The man is a menace. He has no business dealing with people…you know, people with feelings and stuff. He’s not comforting. He’s not compassionate. This asshole was the first doctor of my cancer journey and to this day, I still fight a compulsion to wring his neck and smack his smug face. He never once made any attempt to ask how I was doing or soften the blow of the information. I’m not even sure that he knew my name. I came alone to that office unprepared for what was in store for me and handed to a doctor that was unwilling to assess the situation and empathize with me, the patient; at that moment, his patient. And from where I sit today, I now know that there was so much positive information he could have given me at that moment in addition to the negative information. But he never did. It was an awful way to start. However, it is not how we start; it is how we finish.

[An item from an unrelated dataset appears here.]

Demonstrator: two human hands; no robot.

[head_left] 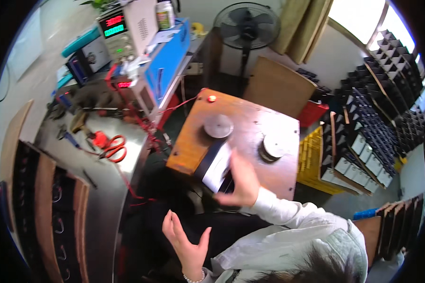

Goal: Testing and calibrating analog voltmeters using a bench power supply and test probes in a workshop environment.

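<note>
Head view: the only view, looking down over two hands and a wood-edged bench
Right hand [244, 179]: bent over the right side of the black-and-white piece [215, 162], thumb set apart from the fingers; it is blurred, so I cannot tell whether it pinches the piece or only touches it
Left hand [186, 241]: spread, thumb well out from the fingers, holding nothing; it hangs below the piece, wearing one beaded bracelet [193, 278]
Black-and-white piece: slanted at the near edge of the wood-edged bench [250, 113], just below the left metal disc [218, 126]; whether it rests on the top or is held above it I cannot tell
Handling the piece: best steadied by its sides, I judge, with the fingers kept off the white face and the pressure light and even
Using the spare hand: bringing it under the lower end would likely stop the piece tipping off the edge
Counts on the wood-edged bench: two metal discs, the left one and the right metal disc [274, 145], plus one lit red lamp [212, 98]
Counts to the left: one pair of red-handled scissors [110, 150] on the steel bench [127, 177], one blue-sided instrument [161, 70]
Counts behind: one black fan [248, 29]
</note>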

So, how am I doing now? This all started July 5, 2012. Since that day, I had a needle biopsy on July 11, 2012 and learned that I have invasive ductal carcinoma. After my lumpectomy on August 10, 2012, my tumor turned out to be 1.2 centimeters. And I now know what a centimeter is. I am stage one, with a non-aggressive cancer. As for treatment, I will definitely be doing radiation and hormonal therapy. At this point, I am one of the lucky ones; chemo is not only an option, but not an advisable one considering my prognosis.
As for this blog, I most likely won’t be doing a great amount of writing about cancer because it’s not who I am or what I am about; it is something that is happening to me. Focusing on it any more than I have to does not benefit my health or my state of mind. Cancer hasn’t changed me all that much. Thing is, before I was told I had cancer; I juiced regularly, had a healthy diet and exercised. Ironically, it was the healthiest I had ever felt. But, cancer has shown me what an amazing group of friends and loved ones I have. And some of the most unexpected people have been so there for me, that I am in awe. I may not believe in an organized faith, but I can honestly say that I am blessed with the people in my life. I thank each and every one of them for showing me in big and little ways how much I mean to them. I guess, that was and still is my “cancer epiphany”.
However, there is one glaring thing that breast cancer hasn’t changed… I still fucking hate pink.